間違ったファスティング・酵素ドリンクによる健康被害
最近、自分が担当した糖尿病の患者さんで、ファスティングを勧められて低血糖を引き起こし、酵素ドリンクをたくさん飲むように勧められた、ということがありました。
低血糖を起こす可能性がある方に、ファスティングを勧めるという行為自体が危険であり、間違っています。
ですが酵素ドリンクの販売事業者は、単に健康食品を売るだけとしか考えていないのか、その危険性を知らないでいる方が多いと思います。
今回はこの具体的なケースと、適切なファスティングの方法について解説していきたいと思います。
糖尿病の患者さんへ安易なファスティング指導が
まず、その患者さんは、インスリンを使用している重度の糖尿病の患者さんです。
その方にファスティングを勧めた事業者は、その患者さんが使用しているインスリンの種類や作用時間を全く考慮せずに、食事を取らない日はインスリンの量を減らしてください、と安易なアドバイスを行ったのです。
患者さんはインスリンを使っているとしか言っていないにもかかわらず、そして事業者側もインスリンの知識が明らかに乏しいにもかかわらず、こうしたアドバイスをしたのです。

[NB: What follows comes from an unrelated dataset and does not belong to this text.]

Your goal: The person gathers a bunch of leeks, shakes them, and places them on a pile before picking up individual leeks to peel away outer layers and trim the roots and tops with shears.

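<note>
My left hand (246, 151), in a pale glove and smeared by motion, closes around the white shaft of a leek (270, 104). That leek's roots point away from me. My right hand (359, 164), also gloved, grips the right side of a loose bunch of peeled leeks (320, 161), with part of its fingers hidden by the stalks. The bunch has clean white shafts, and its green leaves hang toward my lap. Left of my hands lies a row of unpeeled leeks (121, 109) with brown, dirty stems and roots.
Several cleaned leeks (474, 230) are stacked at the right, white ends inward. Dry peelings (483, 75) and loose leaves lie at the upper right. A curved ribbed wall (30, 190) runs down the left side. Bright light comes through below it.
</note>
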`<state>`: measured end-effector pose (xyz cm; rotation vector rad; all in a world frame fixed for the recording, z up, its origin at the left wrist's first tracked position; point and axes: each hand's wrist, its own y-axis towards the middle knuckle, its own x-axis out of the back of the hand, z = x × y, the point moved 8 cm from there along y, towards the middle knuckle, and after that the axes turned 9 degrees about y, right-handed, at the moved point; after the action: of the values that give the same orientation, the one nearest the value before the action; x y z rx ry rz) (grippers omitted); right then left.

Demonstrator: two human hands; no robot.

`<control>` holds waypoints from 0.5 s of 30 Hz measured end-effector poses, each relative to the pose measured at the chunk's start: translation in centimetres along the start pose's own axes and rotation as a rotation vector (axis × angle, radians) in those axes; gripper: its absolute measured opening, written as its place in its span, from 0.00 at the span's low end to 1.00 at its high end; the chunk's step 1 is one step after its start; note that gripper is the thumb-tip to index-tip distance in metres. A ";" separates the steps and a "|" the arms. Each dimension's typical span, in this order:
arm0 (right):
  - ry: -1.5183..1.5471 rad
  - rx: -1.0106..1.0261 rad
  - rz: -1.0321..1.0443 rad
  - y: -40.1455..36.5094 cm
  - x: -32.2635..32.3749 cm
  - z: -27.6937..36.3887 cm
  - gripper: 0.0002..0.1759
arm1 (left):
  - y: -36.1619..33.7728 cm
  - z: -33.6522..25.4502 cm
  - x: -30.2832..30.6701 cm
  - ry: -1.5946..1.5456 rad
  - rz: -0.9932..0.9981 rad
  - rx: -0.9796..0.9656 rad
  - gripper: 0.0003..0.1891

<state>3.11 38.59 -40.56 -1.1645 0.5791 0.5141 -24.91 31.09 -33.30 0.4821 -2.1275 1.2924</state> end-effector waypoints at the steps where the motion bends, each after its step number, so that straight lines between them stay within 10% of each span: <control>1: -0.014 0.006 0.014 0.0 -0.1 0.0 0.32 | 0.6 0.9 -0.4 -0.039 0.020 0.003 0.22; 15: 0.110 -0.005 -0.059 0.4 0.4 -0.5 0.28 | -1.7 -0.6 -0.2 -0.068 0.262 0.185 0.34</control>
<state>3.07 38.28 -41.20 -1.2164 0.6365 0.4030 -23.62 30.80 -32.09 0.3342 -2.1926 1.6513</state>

インスリンには即効型、中間型、長時間型などさまざまな種類があり、それぞれの作用時間が異なります。
今回の方は幸いにも長時間型のインスリンで、緩やかに低血糖になっていったため悪影響は最小限でしたが、万が一即効型のインスリンを使用していた場合で時間通りに服用しなかった場合は、急激な低血糖を起こし、命の危険があった可能性もあります。

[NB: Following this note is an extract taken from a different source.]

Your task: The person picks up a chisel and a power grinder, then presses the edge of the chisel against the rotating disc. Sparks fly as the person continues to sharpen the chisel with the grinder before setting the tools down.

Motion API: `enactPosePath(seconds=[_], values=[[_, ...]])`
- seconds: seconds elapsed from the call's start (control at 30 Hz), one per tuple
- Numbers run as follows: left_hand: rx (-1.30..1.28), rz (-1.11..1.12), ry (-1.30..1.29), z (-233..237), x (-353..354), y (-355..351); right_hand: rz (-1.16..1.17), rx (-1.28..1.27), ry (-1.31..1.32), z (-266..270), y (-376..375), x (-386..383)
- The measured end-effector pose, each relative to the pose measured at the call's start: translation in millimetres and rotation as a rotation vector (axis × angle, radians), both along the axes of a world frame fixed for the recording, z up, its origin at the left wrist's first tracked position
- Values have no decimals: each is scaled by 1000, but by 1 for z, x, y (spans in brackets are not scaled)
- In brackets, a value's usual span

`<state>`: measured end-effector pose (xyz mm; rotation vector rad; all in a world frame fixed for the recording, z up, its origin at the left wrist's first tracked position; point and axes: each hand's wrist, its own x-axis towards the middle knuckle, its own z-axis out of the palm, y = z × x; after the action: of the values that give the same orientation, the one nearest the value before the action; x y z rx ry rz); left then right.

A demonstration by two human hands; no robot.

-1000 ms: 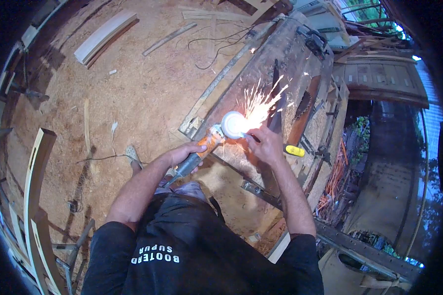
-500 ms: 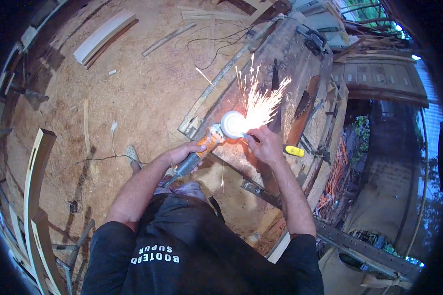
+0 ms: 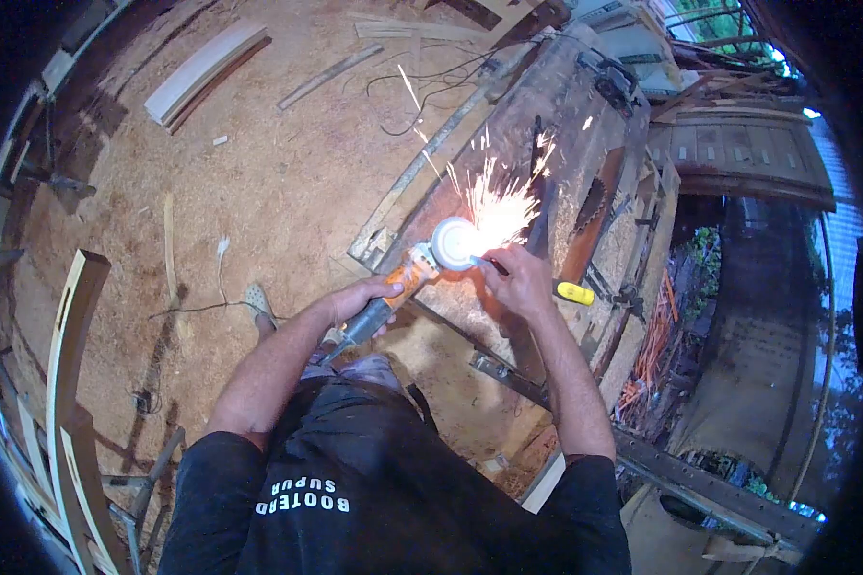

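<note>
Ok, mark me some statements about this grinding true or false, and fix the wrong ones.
1. The left hand grips the orange grinder. True.
2. The right hand is gloved. False: it is bare.
3. Sparks spray from the disc. True.
4. The yellow object shows left of the grinder. False: it shows to the right, beside the right wrist.
5. A toothed blade shows at the workbench. True.

orange-grey angle grinder (image 3: 409,279), slanted, disc (image 3: 452,244) sparking against small piece (image 3: 477,262)
</note>
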<state>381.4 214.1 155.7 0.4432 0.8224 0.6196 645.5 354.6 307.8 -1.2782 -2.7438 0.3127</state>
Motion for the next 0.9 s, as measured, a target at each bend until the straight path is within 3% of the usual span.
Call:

このように、十分な知識もなく安易にファスティングを勧める行為は極めて危険です。
酵素ドリンクの問題点と誤った健康情報
患者さんは続けて、低血糖が起きてしまったらファスティングも辞めたほうが良いのか、と相談したら、低血糖になった時の対応として勧めたのが、その会社の酵素ドリンクでした。
糖尿病の際の低血糖からの回復には、飴やラムネなどで手軽に血糖値を上げるのが最も安全ですが、事業者が自社の酵素ドリンクを勧めるのは完全に商売目的であり、消費者の安全を全く考えていない証拠と言えます。

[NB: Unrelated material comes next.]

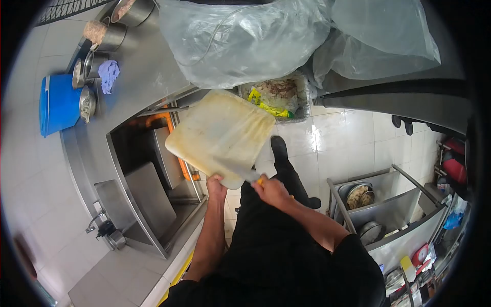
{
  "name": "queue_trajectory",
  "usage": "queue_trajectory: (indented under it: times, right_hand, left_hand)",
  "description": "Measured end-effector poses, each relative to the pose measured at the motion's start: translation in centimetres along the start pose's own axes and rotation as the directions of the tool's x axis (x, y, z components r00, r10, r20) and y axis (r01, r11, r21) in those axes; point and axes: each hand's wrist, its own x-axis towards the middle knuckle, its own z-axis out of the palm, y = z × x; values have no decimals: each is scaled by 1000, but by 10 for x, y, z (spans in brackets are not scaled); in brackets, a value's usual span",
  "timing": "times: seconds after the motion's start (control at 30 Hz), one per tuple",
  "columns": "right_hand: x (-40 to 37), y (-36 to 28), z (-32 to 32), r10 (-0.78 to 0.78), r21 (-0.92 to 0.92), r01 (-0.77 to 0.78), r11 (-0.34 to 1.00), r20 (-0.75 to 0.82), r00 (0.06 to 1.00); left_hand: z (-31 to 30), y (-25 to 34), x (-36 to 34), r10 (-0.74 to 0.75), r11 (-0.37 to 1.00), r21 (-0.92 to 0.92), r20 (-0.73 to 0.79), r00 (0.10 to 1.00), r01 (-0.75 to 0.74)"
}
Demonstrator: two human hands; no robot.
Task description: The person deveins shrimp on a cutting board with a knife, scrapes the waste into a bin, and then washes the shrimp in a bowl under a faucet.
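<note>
Both hands grasp: left hand (216, 185) the cutting board (220, 134), lengthwise toward the bin (279, 97), right hand (271, 190) a knife (244, 173).

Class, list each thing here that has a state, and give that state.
Pale rectangular plastic cutting board: tilted, stained.
Left hand: gripping the board's near edge.
Right hand: closed on yellow-handled knife, blade on board.
Lined grey waste bin: open, holding scraps.
Blue plastic tub: lid on.

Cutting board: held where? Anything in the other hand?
The left hand holds the cutting board by its near edge; the right hand holds a knife by its yellow handle, blade on the board.
</note>
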Motion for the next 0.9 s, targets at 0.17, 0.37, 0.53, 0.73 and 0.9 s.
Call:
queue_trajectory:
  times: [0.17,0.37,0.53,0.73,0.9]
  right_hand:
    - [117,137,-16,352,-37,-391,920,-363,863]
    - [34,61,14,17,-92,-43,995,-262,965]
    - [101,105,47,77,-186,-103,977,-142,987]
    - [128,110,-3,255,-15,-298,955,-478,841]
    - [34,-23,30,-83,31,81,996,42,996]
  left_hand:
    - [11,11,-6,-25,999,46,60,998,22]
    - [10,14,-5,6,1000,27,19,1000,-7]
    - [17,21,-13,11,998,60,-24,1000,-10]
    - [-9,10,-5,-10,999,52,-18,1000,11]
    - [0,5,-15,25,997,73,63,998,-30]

例えば、酵素ドリンクの中には、糖質だけではなくアミノ酸やミネラル分も含まれているものがあり、健康的に思われそうですが、それはいわゆるスポーツドリンクなどの清涼飲料水と基本的には変わりません。
ピンからキリまであるのは確かですが、酵素ドリンクと言われる大半のものは単なるジュースのような飲料で、継続的に摂取すると糖尿病のリスクを高める可能性があるのです。
実際に、あるファスティングを推奨していた美容サロンで、販売員が栄養ドリンク的に毎日酵素ドリンクを飲み続けた結果、重度の糖尿病を発症したという例もありました。
もちろんその方の普段の食生活によるところもあると思いますが、ジュースを飲み続けると糖尿病になる、というのと違いはあまり無いと思います。
繰り返しになりますが、酵素ドリンクは基本的に清涼飲料水ですので、インスリンを服用しているような重度の糖尿病の患者さんには適しておらず、低血糖医薬品のような効果を期待するのは誤りなのです。
正しいファスティングの仕方
以上を踏まえて、正しいファスティングの方法についてですが、まず初心者や健康に不安のある場合は、まず16時間のファスティングから始めるのがおすすめです。
1日24時間のうち、朝昼か、昼夕方などの8時間の間で全ての食事を済ませて、残りの16時間は水分補給のみで食事は摂らない、という方法です。
このやり方であれば、極端な血糖値の変動を防ぎつつ、胃腸を休める効果が期待できます。
続いて本格的なファスティングを行う際には、事前の準備期間を設けることが大切です。
ファスティング開始の2、3日前から、おかゆや味噌汁、野菜スープなどの消化の良い食事を中心に取り、動物性タンパク質やジャンクフードを避けて、体を馴らしていきます。ファスティング期間に入ったら、固形物は食べずに、水分補給をしっかりとしていきます。この時は例えば味噌をお湯に溶いただけの具なしの味噌汁や、フルーツスムージーのような、消化に優しい飲み物を取り入れるのがおすすめです。
そして、ファスティング後の回復食も、急に固形物を摂取すると、消化器官に強い負担がかかって体調不良の原因となりますので、再び野菜スープやお粥などの消化しやすい固形物から食べ始めて、徐々に通常の食事に戻していくのが理想です。
特にファスティング後の食事は、栄養の吸収率が高まっているため、普段以上に栄養バランスを意識することが重要です。